[28]

‘Natur hat weder Kern noch Schale:
Sie ist das All mit einem Male.’

Nor core nor husk in nature see:
The All and All in One is she.

Im Innern ist ein Universum auch;
Daher der Völker löblicher Gebrauch,
Ein jeglicher das Beste das er kennet
Er Gott—ja seinen Gott—benennet.—Goethe.

Which may be rendered somewhat literally thus:—

Within there is an Universum too;
Whence the folks’ custom, good and true,
That each the Best he knows of all,
He God—his God, indeed—doth call.

[29] ‘Der alte und der neue Glaube.’ All Theists agree in this: that God is One, Changeless, and Eternal. But God without the Universe would not be the same as God with the Universe; whence the conclusion that God and the Universe can only be conceived of as correlatives. Seeing the impossibility of dissevering Property from the Object in which it inheres, the modern philosopher discards hypothetical agencies, under the name of Spirits, of every kind; from the all-pervading force that keeps suns and planets in their spheres, to such special agencies as those of brain and nerve. Servetus, we have seen, had himself got the length of saying that out of man there was no Holy Spirit.

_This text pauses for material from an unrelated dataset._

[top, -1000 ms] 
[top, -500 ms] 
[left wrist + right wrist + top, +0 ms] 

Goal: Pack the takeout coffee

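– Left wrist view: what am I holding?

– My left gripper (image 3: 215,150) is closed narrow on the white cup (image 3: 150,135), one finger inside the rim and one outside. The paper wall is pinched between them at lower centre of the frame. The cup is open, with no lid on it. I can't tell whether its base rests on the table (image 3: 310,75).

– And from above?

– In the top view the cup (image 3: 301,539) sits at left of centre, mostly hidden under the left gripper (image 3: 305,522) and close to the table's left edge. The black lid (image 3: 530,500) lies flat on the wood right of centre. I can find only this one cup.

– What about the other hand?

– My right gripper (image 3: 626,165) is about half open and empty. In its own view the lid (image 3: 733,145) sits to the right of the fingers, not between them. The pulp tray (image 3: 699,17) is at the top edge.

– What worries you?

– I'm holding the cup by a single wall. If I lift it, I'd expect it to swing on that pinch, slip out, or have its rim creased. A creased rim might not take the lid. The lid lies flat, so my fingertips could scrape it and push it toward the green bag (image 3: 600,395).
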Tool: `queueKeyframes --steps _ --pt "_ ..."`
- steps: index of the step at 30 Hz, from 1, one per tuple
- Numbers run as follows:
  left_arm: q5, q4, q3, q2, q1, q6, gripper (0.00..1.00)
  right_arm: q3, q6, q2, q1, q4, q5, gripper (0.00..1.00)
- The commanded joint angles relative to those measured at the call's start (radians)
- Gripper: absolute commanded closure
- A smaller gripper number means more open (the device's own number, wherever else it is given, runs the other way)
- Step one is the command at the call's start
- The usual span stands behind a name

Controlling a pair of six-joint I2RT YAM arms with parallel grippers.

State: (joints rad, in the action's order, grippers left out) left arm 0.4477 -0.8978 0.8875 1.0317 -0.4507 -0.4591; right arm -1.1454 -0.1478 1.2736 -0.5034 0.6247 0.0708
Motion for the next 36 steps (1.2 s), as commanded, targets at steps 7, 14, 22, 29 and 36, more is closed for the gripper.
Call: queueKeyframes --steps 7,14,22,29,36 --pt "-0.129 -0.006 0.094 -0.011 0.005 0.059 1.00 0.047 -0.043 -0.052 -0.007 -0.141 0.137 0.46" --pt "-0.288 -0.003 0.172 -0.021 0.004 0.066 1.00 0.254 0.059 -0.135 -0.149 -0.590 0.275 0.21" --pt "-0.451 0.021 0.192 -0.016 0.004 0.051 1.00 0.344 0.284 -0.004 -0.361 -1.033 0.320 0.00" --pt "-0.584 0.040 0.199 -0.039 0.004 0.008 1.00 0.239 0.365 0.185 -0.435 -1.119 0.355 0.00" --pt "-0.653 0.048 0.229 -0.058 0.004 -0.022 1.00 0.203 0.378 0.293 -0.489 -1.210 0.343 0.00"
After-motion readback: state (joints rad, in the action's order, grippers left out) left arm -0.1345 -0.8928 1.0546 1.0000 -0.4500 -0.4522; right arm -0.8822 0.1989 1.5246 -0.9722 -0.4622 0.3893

[30] To Calvin God was no other than the Immanent Pantheistic principle of Modern Philosophy: ‘Ubique diffusus, omnia sustinet, vegetat et vivificat in cœlo et in terra—everywhere diffused, he gives life and growth and continuance to all things in heaven and earth.’ These are his words. He then goes on to say: ‘Fateor quidem pie hoc posse dici, modo a pio animo proficiscatur, Naturam esse Deum—I own, indeed, that provided we speak reverently it may be said that Nature is God.’ As this would be a ‘hard and inappropriate expression,’ however, and as in using it ‘God is confounded with his works,’ he thinks it is objectionable. Institut. Religionis Christianæ, I. iv. 14, and I. v. 5 of an early edition.

[31] Newspaper report of a Sermon preached by Dean Stanley on Christmas day, 1875.

[32] At the end of the copy of the ‘De Trin. Error.,’ which Alwörden describes in his Historia Michaelis Serveti, now in the National Library at Paris, there is a MS. Refutation of the views of the writer, which Tollin ascribes with great show of probability to Bucer, who, as we know, was personally acquainted with Servetus. Of this Refutation (Confutatio) Tollin has given an extended analysis in Riehm und Köstlin’s Theologische Studien und Kritiken für 1875, S. 711.